◆ **Work order**: Search the records for the string "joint". Copy each line where it occurs.

◆ **The input**:

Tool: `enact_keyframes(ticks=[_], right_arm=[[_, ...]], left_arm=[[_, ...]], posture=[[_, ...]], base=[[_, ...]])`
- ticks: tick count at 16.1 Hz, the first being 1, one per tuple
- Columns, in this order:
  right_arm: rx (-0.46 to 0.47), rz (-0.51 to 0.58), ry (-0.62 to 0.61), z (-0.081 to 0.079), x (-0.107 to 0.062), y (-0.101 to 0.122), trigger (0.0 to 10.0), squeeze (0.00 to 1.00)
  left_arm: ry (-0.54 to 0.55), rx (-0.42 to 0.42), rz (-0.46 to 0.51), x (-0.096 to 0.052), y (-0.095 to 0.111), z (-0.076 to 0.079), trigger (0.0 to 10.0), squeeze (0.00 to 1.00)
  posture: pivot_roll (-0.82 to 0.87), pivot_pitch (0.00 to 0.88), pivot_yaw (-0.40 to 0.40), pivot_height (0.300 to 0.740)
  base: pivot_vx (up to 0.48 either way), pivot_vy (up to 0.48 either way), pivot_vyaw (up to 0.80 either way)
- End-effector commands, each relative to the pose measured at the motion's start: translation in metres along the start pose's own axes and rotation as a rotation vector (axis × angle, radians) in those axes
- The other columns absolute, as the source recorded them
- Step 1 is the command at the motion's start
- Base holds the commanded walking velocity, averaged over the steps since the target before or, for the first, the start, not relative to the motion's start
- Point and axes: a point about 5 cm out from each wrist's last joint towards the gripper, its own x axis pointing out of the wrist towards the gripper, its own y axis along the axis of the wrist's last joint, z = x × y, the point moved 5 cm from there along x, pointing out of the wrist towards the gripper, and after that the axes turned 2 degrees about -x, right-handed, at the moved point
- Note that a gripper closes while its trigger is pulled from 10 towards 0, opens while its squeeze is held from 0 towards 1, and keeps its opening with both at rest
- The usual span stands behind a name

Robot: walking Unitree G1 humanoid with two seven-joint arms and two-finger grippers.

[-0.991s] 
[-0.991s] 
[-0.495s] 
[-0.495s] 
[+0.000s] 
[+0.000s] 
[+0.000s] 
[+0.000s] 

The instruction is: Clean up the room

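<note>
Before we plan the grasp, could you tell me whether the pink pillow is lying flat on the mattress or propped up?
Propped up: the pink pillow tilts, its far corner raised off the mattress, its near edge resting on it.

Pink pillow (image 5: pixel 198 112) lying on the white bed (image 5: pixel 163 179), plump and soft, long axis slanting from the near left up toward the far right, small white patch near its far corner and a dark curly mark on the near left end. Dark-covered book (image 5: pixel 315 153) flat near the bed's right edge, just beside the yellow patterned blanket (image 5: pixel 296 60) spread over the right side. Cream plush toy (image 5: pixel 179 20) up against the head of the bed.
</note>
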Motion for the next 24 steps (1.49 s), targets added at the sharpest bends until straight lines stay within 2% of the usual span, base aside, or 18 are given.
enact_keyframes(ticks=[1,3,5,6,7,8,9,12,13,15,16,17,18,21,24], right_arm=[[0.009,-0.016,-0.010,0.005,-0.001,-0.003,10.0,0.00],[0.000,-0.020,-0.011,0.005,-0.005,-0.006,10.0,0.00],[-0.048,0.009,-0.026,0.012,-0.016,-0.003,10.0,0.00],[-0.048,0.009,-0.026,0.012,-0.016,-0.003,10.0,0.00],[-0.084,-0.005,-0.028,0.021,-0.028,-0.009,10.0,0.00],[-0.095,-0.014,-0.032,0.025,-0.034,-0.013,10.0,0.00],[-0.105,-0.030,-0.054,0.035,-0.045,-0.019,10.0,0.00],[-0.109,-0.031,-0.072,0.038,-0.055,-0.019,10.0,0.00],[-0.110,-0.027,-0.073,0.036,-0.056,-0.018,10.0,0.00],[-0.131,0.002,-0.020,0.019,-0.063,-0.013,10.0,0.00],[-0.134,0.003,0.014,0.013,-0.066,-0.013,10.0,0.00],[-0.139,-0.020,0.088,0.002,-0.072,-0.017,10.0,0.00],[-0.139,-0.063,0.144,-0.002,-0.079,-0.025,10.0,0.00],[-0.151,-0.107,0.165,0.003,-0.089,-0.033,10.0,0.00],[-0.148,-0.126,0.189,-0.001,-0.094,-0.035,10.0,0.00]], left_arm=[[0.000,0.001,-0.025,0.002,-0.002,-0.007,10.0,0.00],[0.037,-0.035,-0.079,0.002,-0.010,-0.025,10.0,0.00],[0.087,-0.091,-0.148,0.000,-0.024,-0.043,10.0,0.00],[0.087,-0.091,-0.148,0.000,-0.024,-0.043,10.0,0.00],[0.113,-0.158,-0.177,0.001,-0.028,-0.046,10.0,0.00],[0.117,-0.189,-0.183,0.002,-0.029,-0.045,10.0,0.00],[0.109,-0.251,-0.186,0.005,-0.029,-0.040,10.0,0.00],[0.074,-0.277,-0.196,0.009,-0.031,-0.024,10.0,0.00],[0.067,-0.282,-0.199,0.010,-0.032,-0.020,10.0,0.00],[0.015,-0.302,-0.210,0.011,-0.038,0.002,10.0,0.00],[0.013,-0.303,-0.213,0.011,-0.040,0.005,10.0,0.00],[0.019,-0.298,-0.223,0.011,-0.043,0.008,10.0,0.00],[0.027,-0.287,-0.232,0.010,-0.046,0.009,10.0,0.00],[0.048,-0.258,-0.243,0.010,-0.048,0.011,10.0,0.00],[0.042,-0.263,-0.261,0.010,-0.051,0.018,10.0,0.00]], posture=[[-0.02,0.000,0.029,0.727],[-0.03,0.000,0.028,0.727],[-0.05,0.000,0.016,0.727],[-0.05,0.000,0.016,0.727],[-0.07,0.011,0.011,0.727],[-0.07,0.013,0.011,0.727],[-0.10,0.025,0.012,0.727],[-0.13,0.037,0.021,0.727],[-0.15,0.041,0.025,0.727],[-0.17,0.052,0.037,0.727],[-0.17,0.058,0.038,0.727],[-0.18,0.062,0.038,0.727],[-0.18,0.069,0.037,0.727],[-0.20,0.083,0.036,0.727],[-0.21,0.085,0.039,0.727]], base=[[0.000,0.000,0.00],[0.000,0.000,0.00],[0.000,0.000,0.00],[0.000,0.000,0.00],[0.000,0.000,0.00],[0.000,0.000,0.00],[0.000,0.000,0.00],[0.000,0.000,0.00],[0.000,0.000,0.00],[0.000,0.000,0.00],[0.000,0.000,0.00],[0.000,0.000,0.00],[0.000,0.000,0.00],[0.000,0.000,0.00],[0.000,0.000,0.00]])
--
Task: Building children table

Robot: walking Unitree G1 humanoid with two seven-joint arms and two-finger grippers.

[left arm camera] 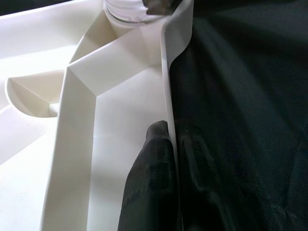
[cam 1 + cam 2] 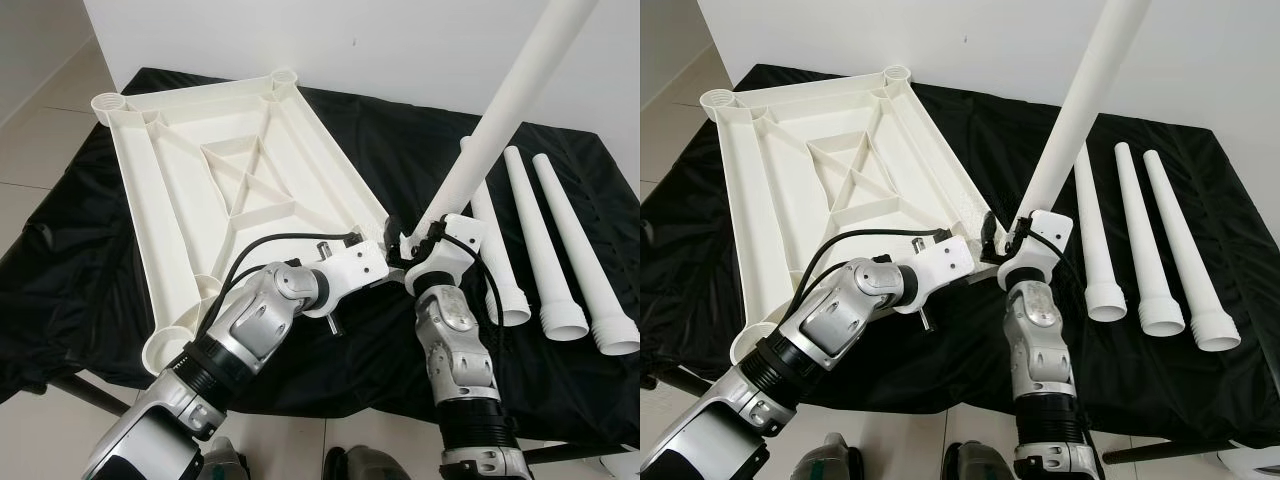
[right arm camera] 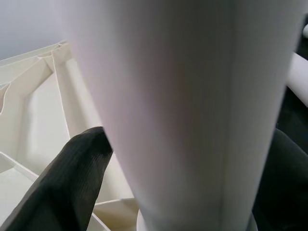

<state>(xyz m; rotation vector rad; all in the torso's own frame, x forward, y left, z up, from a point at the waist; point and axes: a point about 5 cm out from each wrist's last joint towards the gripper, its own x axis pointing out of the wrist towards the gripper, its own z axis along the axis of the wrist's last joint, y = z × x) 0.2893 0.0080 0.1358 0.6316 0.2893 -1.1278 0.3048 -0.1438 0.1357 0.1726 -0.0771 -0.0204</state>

◆ **Result**:
- Point and axes: a point about 5 cm out from each wrist's last joint towards the gripper, its own x axis pointing out of the wrist towards the gripper, its own y axis along the axis of the wrist's last joint, z = x × y, the point moved 5 cm from there along x, pointing out of the wrist towards the gripper, and after that the axes turned 2 degrees about -x, right-handed, at the moved point
Robot: walking Unitree G1 humanoid with two seven-joint arms and two-finger grippers.
Robot: walking Unitree G1 humanoid with two seven-joint arms and two-finger grippers.
<state>(xyz m; rotation vector rad; all in the torso's own frame, x forward, y left, z up, from a point at the waist; point and axes: a point about 5 cm out from each wrist's last joint towards the gripper, its own x axis pointing out of the wrist towards the gripper, its own z axis along the axis of the wrist's last joint, y = z × x) 0.2893 0.0080 0.1358 0.6316 0.2893 -1.1278 0.3048 -0.1438 0.1357 0.1726 -0.0771 -0.0204</state>

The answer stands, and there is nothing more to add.